# Engine Degreasing



## Bill Collector (Dec 17, 2015)

I've looked some YouTube videos.. Doesn't look all that complicated but I don't have pressure hose for water. Not do I have blower to dry. Anyone have experience degreasing with good old bucket offer water? The section near water pump is pretty greasy.







Thanks.


----------



## Gung-Ho (Jun 2, 2015)

Don't you have a self serve car wash near you? They offer a degreaser option just spray it on wait a minute or two then high pressure rinse it off. I supposed a garden hose would work just as well too. Not sure why it's important to blow dry it. Drive it around for a little bit the heat from the engine will do the trick.


----------



## LAuberX (Jun 3, 2014)

best not to do it.... water in electrical connections can lead to problems.

High pressure water can force it's way inside oil seals.... they are designed to keep oil in, not high pressure out.

if it drips on the ground something needs to be fixed... otherwise close the hood and forget it.


----------



## Frontier Guy (Dec 27, 2015)

Go to your local auto parts store, get a can of Gunk, Gumout or similar engine degreaser, some even list as being environmentally friendly. Follow directions, rinse with garden hose, works like a charm. I go my pickup and the wife's car every couple of months.

DO NOT USE UNDILUTED SIMPLE GREEN or SIMILAR PRODUCTS MADE BY CASTROL, it will stain/discolor plastic engine parts and may cause damage to belts and hoses.


----------



## sophiagrace (Jun 29, 2016)

You hold which car.
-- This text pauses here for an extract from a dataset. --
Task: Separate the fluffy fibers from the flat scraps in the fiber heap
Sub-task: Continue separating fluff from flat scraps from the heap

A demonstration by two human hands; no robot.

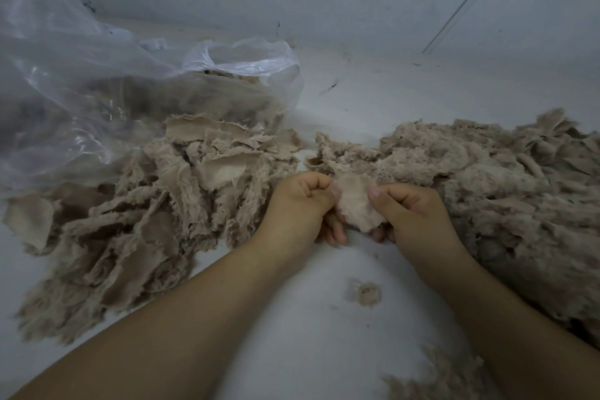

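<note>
Scrap (355, 204) pinched between both hands, left hand (300, 204) and right hand (410, 209) gripping opposite edges, just above table (324, 302). Scrap pile (146, 204) leftward, fluff heap (487, 188) rightward, both equally near.

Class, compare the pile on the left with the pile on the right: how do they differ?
The left pile shows flat, ragged-edged scraps with smooth faces; the right pile is matted, woolly fluff. The left pile lies against a clear plastic bag; the right pile does not. Both are beige and lie on the white surface.
</note>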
It will be better if you visit some service center, as they are well aware i this field, you must visit them.


----------



## Gung-Ho (Jun 2, 2015)

LAuberX said:


> best not to do it.... water in electrical connections can lead to problems.
> 
> High pressure water can force it's way inside oil seals.... they are designed to keep oil in, not high pressure out.


All you do is rinse off the degreasing gunk you don't have to blast away at the engine like you're removing barnacles from the hull of a boat


----------



## LAuberX (Jun 3, 2014)

Gung-Ho said:


> All you do is rinse off the degreasing gunk you don't have to blast away at the engine like you're removing barnacles from the hull of a boat


getting water in places water was never intended to be introduced is a bad idea.
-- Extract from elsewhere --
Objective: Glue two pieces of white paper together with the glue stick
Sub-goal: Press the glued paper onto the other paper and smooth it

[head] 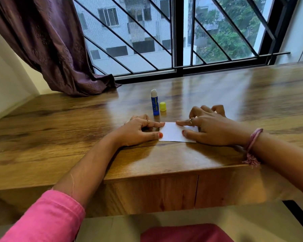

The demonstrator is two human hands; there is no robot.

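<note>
**A:** What's nearest you?

**B:** Your pink sleeve [47, 219] low on the left, then the front edge of the wooden bench [147, 161], glossy and streaked with window glare.

**A:** And your hands?

**B:** Both lie on the white paper [173, 132], close to that front edge. Your left hand [138, 131] presses its left side with a straight forefinger and thumb, the other fingers tucked under. Your right hand [206, 129] presses the right side, forefinger and thumb flat, the rest arched off the wood. Neither grips anything. You cannot tell whether one sheet or two lie there. A pink thread band [252, 145] circles your right wrist.

**A:** What's beyond the paper?

**B:** The glue stick [155, 104] stands upright just behind it, uncapped, white tip showing. Its yellow cap [162, 106] sits just beside it on the right, apart from it.

**A:** Further back?

**B:** A purple curtain [56, 49] pools on the bench's far left corner. Behind runs a barred window [178, 32], with a pale building and trees outside.
</note>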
telling a non mechanic to spray solvents/water on an engine is not good advice, sorry.


----------



## Gung-Ho (Jun 2, 2015)

I'll never drive my car in the rain again.


----------



## LAuberX (Jun 3, 2014)

Gung-Ho said:


> I'll never drive my car in the rain again.
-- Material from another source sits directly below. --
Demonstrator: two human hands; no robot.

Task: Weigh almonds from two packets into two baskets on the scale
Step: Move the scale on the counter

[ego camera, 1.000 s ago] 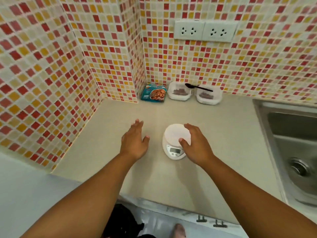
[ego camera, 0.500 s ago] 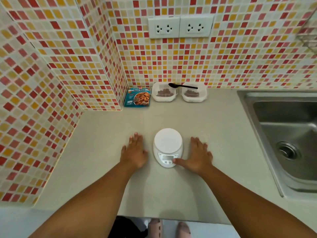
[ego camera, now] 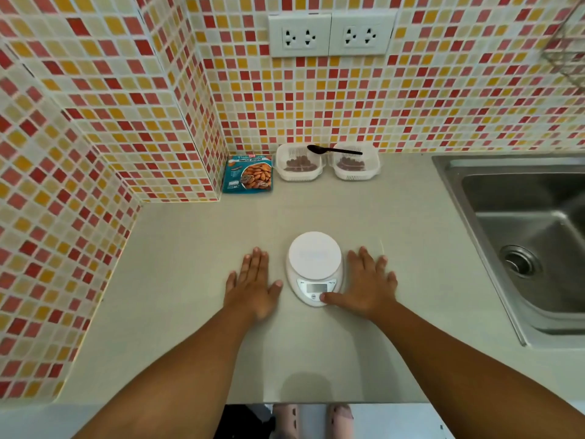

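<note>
A white scale [ego camera: 314, 267] stands on the beige surface [ego camera: 190, 248] with nothing on its round plate. The left hand [ego camera: 253, 286] lies flat and empty just beside it, and the right hand [ego camera: 367, 283] lies flat on the other side, its thumb touching the front of the scale. At the tiled wall stand an almond packet [ego camera: 248, 174] and two baskets [ego camera: 299, 161] with almonds, a black spoon [ego camera: 332, 150] across their rims.

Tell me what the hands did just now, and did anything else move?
The right hand came off the top of the scale and went flat on the counter beside it, thumb on the scale's front buttons. The left hand spread flat on the other side. Neither holds anything. The almond packet, the two baskets and the black spoon stayed by the wall.
</note>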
good advice if roads or intersections are flooded... I've seen many nice cars go straight to the junk yard after a rainstorm!


----------



## JimS (Aug 18, 2015)

I'm an aircraft mechanic/engineer.

Low pressure (or high pressure, without pulling the trigger) is fine. Use engine degreaser from Autozone (with your Uber discount) or Advanced (with your Lyft discount). Spray on, rinse off.

My suggestion is that you leave your engine running while doing this. You may suck in water which, when the engine is running, will likely heave a bit, but if you get water in the engine when its off, it may be harder to start.

Also, if a belt starts to squeal when wet, don't worry too much, but it may be time to replace it or give it a little tightening.


----------



## Frontier Guy (Dec 27, 2015)

LAuberX said:


> getting water in places water was never intended to be introduced is a bad idea.
> 
> telling a non mechanic to spray solvents/water on an engine is not good advice, sorry.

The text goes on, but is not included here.